If a pond is equipped with rocks on the bottom, it also has to
be power washed annually to remove all the crud that will build
up. If you have not already dumped the rocks in, please rethink
it. It would be much better to increase the size of the filter.
Plus, the sides of the pond will become part of the filtration
in time, so the rocks are not necessary for filtration. They
will not help.

- Carolyn



My name is Tony and I live in Staten Island,New York. When i was
winterizing my pond today I noticed small 1/4 to 1/2 inch
leeches in my filter. My pond is approximately 1,400 gallons.
What can I use to kill the leeches without harming my koi and
goldfish? I caught a few fish and they appear healthy and leech
free. Thank you for your time.

- Tony Fasano



Hi Tony

There are about 4 types of leeches. Helodelalas are light gray
and small, less than 1-2" long.

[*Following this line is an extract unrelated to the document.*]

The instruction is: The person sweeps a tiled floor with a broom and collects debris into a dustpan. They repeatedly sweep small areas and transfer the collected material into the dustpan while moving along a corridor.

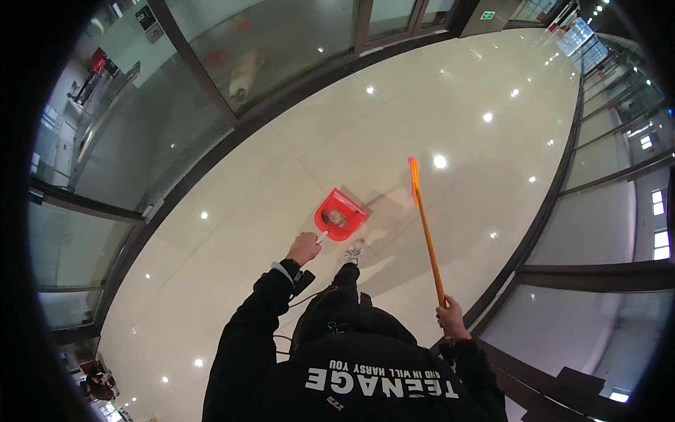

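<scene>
A red plastic dustpan (350,216) hangs from my left hand (304,248), whose fingers are closed around its pale handle. Some small litter (333,217) lies in the pan. On the right, my right hand (452,318) grips the orange shaft of a broom (430,242). The broom's orange and pink head (413,179) points away from me, beyond and to the right of the dustpan. Whether the head touches the floor cannot be told. My shoe (353,254) is just below the dustpan.
Glossy cream floor tiles (253,179) reflect ceiling lights. Dark-framed glass panels (295,47) border the floor on the left and far side; more glass panels (585,227) run along the right. A green exit sign (487,15) is on the far wall.
</scene>
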Action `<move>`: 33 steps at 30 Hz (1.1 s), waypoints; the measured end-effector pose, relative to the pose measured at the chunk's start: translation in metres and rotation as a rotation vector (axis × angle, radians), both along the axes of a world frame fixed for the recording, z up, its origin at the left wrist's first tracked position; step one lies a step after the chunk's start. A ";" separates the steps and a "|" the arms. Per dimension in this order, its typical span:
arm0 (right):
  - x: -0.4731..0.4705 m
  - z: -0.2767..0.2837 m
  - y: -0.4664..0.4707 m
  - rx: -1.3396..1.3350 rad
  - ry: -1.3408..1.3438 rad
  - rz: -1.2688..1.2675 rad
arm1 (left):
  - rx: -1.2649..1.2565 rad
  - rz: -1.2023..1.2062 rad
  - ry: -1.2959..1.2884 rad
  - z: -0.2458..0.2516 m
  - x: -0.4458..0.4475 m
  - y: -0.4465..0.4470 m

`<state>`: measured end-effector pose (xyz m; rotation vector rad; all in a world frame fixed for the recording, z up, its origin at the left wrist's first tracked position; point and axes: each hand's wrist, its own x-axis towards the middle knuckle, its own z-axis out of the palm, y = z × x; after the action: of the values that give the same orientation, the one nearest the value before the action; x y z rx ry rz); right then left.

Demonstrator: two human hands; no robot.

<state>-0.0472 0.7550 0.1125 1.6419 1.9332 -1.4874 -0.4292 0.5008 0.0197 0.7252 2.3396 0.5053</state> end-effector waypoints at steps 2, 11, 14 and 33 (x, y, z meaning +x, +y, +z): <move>-0.030 -0.006 0.034 0.060 0.004 0.051 | -0.003 -0.013 0.006 -0.009 -0.008 0.023; -0.174 -0.113 0.111 0.389 -0.032 0.417 | -0.019 -0.044 -0.012 -0.046 -0.038 0.109; -0.172 -0.112 0.082 0.256 -0.020 0.556 | -0.029 -0.091 -0.022 -0.050 -0.053 0.135; -0.199 -0.038 0.144 0.016 -0.015 0.321 | -0.011 -0.054 -0.092 -0.043 -0.047 0.164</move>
<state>-0.2463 0.8988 0.0742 1.2669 2.0854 -1.3319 -0.4761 0.6643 -0.0231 0.7422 2.2302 0.4916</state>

These leeches attack snails.
Erpobdellas are dark brown or even black and up to 4" long. their
primary targets are water bugs, frogs and fish. They are probably
found in most, if not all ponds. The other two types are
Macrobdellas and Haemopsis leeches. The Macros are greenish with
red and black spots and suck the blood of betebrates, are up to
10" long and normally found in the northern US and Canada.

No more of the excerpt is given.